_What to produce_. Please write out every line of the material, leaving out any picture.

_Dataset excerpt_.
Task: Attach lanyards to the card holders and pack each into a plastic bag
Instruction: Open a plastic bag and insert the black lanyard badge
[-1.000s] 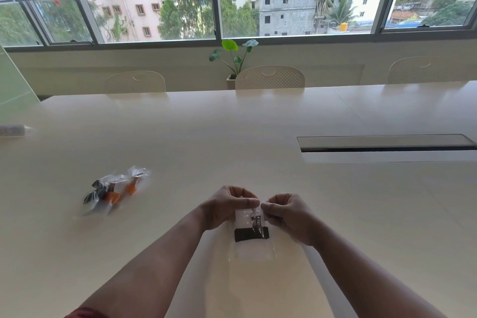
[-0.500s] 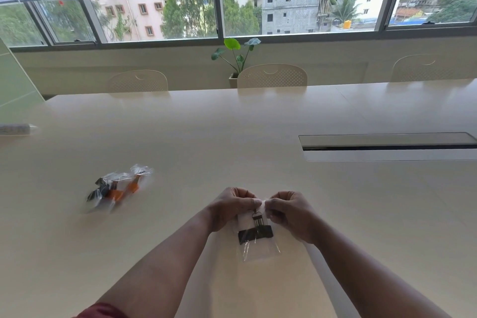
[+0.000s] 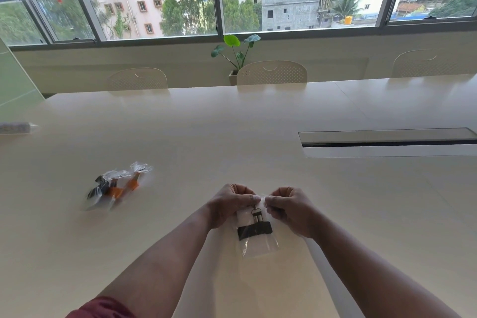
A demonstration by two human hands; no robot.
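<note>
Head view: left hand (image 3: 229, 204) and right hand (image 3: 289, 208) both pinching plastic bag (image 3: 260, 242) top, contents partly hidden.

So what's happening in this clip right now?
A person is packing at a table. The left hand and right hand pinch the top edge of a clear bag holding a black lanyard with a metal clip. A pile of filled bags lies to the left.

Plant (image 3: 236, 52) (potted) behind chairs (image 3: 271, 73)
</note>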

_Answer to the exercise_.
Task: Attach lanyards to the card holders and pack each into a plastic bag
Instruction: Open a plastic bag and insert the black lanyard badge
[-1.000s] 
[-0.500s] 
[+0.000s] 
A demonstration by two human hands; no robot.
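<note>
Head view: left hand (image 3: 229, 204) and right hand (image 3: 289, 208) both pinching plastic bag (image 3: 260, 242) top, contents partly hidden.

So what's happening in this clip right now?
A person is packing at a table. The left hand and right hand pinch the top edge of a clear bag holding a black lanyard with a metal clip. A pile of filled bags lies to the left.

Plant (image 3: 236, 52) (potted) behind chairs (image 3: 271, 73)
</note>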

The answer has been supplied in full.